*ABOUT THIS TASK:* Give the number of lines in the data that hold the string "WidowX". Nothing else is needed.

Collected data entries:
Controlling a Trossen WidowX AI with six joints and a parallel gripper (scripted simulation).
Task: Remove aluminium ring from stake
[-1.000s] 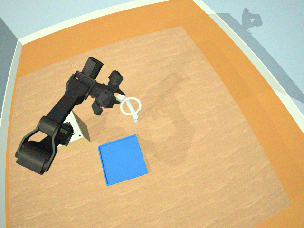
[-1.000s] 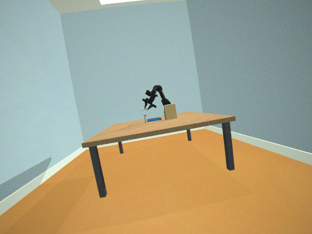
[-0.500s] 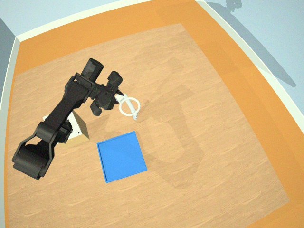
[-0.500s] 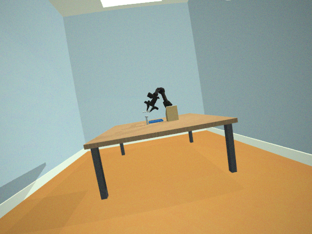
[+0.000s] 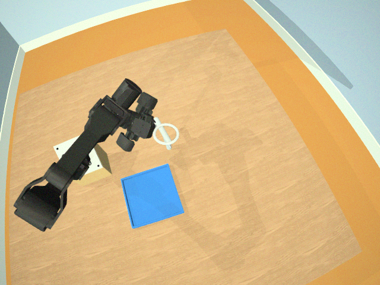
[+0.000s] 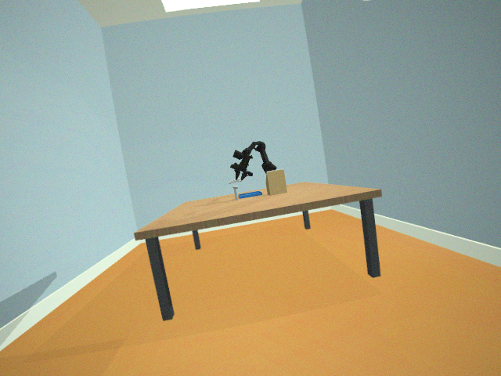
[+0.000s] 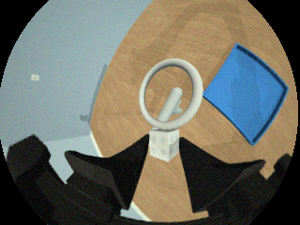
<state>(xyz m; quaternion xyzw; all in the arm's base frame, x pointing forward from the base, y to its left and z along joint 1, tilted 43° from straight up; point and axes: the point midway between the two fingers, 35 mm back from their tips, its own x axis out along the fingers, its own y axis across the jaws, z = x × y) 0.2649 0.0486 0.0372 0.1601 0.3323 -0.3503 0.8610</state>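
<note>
1. While a black robot arm (image 5: 78,147) (image 6: 264,155) reaches over a wooden table (image 5: 214,214) (image 6: 258,211) (image 7: 206,47), its gripper (image 5: 154,124) (image 6: 239,179) (image 7: 164,142) is clamped on the small pale tab (image 7: 164,145) of a metal ring, one dark finger pressed to either side.
2. The ring (image 5: 177,133) (image 6: 233,182) (image 7: 199,91), off the stake, is held in the air above it. Seen from the side, the hoop rides slightly higher than the top of the post, apart from the table and appearing close to level.
3. Below the hoop stands the upright stake (image 6: 236,194) (image 7: 178,111), capped by its pale cross-bar (image 5: 164,133) (image 6: 235,186) (image 7: 170,104). From overhead, the hoop overlaps the bar, both bar ends poking out beyond the circle. Whether ring and bar touch cannot be told for certain; the outside view suggests a slim gap.
4. Near the stake, a square blue tray (image 5: 152,196) (image 6: 250,195) (image 7: 248,94) lies flat on the tabletop, the ring outside its walls and the delivery yet to be made.
5. Beside the tray, a boxy block (image 5: 103,158) (image 6: 276,182) with a white top stands partly beneath the arm in the overhead view.
</note>
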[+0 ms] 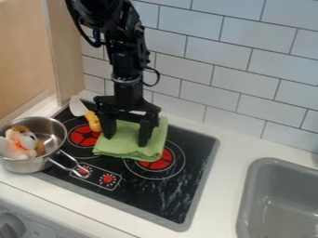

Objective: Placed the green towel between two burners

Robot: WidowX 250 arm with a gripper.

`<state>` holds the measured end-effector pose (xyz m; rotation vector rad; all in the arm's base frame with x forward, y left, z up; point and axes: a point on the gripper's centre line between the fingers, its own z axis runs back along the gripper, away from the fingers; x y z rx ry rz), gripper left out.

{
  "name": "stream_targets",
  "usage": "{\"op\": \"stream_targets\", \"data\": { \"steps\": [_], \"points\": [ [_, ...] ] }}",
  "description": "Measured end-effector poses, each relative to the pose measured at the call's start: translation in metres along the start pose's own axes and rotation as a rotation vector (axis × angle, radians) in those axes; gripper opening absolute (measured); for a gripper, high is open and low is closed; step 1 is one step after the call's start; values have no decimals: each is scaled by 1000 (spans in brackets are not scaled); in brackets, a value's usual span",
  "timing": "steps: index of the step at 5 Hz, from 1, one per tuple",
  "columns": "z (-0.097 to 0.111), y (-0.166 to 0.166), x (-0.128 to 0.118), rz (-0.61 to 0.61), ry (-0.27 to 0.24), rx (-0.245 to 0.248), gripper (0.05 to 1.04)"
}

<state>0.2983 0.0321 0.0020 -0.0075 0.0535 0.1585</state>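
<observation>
Gripper: your black two-finger gripper [127, 141] hangs upper ctr of frame, pointing down over the towel; jaws well apart, w/ cloth visible btwn them
Towel: folded green cloth towel [118, 148] lies ctr of frame on the black glass stovetop [155, 193], btwn the L red burner [81, 136] & the lower-R one [160, 162]; it overlaps part of the latter
Pot: round shiny metal saucepan [23, 166] at L edge; brown-and-white plush toy [26, 141] inside; its handle reaches R over the stove dials
Utensil: yellow-and-white plastic utensil [94, 122], upper L, just beside your gripper
Sink: grey rectangular basin [247, 200], lower R; white tiled wall [251, 67] up top
</observation>
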Motion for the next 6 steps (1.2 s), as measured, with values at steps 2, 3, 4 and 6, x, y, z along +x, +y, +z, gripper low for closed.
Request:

*SOLUTION BELOW:* 2